### Data in this exercise
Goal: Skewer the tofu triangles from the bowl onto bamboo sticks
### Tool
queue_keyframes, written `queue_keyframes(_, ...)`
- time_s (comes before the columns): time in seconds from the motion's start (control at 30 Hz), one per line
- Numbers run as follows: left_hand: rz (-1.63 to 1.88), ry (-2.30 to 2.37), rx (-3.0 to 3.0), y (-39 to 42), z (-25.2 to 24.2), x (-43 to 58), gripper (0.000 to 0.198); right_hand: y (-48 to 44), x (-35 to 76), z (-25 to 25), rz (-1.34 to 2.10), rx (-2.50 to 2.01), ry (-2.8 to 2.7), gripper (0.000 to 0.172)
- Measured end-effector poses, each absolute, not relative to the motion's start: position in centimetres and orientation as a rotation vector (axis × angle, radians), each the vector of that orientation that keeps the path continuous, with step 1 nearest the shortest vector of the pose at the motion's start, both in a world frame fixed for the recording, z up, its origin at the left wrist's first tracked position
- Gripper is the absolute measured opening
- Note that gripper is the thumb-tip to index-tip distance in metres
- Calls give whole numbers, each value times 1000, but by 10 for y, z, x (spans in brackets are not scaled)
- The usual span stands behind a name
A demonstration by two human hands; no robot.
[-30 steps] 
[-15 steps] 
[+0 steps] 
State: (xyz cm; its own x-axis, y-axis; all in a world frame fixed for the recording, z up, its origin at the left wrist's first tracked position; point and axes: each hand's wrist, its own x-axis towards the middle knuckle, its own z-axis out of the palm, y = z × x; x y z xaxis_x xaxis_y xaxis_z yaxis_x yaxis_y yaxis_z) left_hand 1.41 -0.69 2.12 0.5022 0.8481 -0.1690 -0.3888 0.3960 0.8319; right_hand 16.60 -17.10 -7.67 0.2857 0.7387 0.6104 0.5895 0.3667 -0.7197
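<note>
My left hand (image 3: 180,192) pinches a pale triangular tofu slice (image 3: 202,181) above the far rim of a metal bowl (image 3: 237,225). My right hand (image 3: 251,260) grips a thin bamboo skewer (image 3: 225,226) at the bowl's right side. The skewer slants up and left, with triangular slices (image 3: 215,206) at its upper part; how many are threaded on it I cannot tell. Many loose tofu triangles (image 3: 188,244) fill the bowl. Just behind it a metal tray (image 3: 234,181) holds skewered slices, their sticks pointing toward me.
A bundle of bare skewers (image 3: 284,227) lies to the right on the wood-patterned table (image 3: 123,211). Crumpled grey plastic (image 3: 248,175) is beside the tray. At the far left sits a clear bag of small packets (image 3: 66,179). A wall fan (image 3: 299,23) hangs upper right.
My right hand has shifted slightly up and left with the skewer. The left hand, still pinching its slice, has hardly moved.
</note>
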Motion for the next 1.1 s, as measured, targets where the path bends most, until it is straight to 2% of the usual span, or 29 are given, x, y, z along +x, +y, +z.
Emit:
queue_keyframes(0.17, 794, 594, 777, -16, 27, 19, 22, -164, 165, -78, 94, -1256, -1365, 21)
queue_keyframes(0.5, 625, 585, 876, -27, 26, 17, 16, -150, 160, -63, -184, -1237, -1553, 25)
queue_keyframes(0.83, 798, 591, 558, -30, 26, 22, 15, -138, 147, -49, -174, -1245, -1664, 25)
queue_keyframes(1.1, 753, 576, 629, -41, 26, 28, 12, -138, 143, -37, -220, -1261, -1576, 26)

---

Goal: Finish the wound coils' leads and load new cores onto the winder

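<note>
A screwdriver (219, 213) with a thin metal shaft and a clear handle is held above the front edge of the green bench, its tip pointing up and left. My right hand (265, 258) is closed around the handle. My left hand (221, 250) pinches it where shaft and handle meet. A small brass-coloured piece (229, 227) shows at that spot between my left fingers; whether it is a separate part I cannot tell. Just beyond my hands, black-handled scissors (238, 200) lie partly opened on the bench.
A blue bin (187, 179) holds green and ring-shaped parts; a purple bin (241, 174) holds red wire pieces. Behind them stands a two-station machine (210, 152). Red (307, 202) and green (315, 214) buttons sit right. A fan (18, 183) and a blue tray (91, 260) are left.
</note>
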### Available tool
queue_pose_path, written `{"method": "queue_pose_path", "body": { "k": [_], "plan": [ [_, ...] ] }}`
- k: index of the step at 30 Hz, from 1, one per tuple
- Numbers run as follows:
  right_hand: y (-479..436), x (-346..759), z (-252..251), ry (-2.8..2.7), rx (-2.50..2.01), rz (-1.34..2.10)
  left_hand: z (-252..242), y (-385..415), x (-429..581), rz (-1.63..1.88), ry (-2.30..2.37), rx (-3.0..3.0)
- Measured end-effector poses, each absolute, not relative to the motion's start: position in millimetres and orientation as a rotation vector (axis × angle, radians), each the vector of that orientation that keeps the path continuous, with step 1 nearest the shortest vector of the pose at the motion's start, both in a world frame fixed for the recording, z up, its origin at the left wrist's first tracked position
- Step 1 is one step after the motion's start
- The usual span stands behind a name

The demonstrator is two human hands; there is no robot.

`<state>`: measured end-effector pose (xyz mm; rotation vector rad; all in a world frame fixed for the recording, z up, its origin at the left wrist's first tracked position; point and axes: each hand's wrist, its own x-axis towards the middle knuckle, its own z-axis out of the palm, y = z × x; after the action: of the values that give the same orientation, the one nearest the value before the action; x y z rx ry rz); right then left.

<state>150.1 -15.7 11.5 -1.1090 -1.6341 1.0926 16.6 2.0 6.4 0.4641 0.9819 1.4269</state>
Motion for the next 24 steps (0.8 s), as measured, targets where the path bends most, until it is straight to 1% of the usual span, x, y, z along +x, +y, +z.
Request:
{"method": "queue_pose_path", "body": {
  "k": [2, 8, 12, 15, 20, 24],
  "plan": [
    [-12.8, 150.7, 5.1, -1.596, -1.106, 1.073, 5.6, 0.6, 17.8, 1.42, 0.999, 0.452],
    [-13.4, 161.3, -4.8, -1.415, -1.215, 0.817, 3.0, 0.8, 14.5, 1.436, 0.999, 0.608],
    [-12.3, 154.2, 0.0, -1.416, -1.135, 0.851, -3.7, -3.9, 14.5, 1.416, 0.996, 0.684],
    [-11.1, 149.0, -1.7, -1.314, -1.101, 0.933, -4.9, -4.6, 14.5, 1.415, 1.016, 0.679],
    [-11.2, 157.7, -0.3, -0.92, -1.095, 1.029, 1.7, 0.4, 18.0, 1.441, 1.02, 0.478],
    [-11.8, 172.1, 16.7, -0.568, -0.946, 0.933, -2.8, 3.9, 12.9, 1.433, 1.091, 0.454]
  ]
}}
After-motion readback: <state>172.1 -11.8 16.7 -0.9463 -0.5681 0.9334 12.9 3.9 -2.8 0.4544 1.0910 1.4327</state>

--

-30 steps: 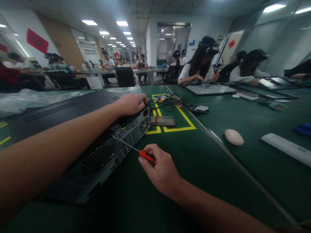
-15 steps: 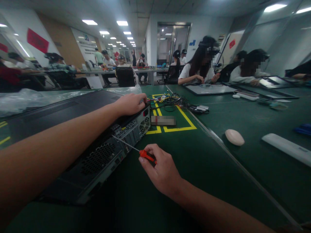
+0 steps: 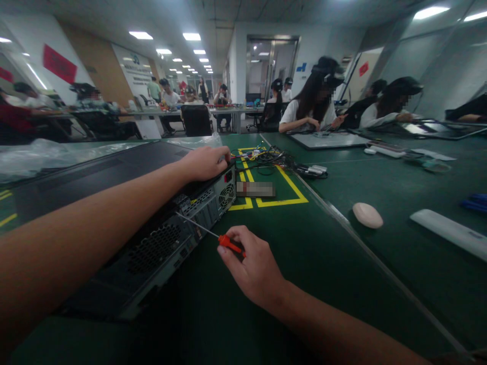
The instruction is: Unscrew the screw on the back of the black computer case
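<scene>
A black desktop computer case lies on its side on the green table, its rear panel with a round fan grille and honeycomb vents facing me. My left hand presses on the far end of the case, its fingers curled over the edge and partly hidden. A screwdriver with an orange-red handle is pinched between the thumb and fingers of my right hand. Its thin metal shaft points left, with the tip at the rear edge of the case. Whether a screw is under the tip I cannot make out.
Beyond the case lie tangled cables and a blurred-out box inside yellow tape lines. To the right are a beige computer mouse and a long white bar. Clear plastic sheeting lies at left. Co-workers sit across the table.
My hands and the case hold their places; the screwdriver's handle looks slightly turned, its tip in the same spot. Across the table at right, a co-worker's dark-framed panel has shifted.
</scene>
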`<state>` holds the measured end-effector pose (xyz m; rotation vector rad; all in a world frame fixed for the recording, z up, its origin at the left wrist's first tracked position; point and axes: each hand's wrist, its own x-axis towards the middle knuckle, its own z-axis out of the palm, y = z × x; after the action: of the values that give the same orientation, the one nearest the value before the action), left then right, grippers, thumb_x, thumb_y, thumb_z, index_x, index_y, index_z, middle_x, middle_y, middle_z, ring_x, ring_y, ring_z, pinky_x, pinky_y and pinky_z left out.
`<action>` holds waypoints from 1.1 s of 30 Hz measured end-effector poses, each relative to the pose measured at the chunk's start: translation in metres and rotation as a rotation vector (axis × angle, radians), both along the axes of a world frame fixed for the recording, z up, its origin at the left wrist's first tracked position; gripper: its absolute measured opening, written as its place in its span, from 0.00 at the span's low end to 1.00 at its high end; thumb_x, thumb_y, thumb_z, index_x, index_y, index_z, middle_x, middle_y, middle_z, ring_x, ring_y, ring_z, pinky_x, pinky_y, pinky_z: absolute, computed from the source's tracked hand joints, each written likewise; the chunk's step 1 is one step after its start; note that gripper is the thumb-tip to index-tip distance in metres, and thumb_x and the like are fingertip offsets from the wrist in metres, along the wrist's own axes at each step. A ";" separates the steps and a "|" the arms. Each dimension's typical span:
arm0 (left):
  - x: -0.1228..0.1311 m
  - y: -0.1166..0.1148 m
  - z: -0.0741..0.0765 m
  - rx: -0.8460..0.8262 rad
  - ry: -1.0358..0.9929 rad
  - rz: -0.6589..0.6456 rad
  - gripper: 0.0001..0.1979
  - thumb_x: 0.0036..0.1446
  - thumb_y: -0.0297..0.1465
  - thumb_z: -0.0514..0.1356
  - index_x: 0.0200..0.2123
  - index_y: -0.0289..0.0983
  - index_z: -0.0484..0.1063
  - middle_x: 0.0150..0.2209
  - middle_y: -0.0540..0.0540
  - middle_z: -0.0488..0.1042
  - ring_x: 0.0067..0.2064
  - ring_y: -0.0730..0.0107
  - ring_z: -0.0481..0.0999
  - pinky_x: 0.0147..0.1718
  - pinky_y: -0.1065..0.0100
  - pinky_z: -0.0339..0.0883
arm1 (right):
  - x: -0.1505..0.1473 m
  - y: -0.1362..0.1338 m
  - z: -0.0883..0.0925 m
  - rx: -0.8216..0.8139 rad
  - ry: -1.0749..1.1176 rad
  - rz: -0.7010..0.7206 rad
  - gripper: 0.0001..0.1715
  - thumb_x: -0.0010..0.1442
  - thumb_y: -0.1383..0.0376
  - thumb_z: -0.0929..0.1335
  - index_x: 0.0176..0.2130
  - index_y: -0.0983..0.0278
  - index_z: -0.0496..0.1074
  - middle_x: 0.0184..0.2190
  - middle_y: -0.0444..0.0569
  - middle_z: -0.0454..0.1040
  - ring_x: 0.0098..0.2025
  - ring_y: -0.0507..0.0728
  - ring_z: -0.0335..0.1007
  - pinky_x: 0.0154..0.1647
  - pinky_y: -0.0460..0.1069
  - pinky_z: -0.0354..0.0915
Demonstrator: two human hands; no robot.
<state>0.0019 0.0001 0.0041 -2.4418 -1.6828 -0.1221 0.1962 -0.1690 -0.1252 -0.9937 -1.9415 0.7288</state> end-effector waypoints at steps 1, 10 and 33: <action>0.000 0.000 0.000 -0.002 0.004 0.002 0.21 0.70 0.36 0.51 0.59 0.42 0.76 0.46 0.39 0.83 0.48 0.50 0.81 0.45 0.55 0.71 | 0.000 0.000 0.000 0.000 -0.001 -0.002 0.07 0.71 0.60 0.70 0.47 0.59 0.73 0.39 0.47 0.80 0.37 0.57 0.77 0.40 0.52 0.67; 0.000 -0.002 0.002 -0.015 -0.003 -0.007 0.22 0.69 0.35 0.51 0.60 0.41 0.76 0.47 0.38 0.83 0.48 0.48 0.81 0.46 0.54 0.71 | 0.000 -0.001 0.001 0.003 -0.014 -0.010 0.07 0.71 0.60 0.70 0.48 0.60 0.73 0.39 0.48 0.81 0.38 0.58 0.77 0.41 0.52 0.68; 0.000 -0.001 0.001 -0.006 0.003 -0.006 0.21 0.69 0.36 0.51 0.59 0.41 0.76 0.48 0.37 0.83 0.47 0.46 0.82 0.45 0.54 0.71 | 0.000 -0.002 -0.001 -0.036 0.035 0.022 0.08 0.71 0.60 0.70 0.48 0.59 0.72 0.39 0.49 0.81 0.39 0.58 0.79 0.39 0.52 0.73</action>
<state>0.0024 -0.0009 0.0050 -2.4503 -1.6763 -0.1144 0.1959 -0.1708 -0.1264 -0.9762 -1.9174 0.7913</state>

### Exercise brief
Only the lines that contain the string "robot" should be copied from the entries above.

### Task output
A demonstration by two human hands; no robot.
The demonstrator is two human hands; there is no robot.
Demonstrator: two human hands; no robot.

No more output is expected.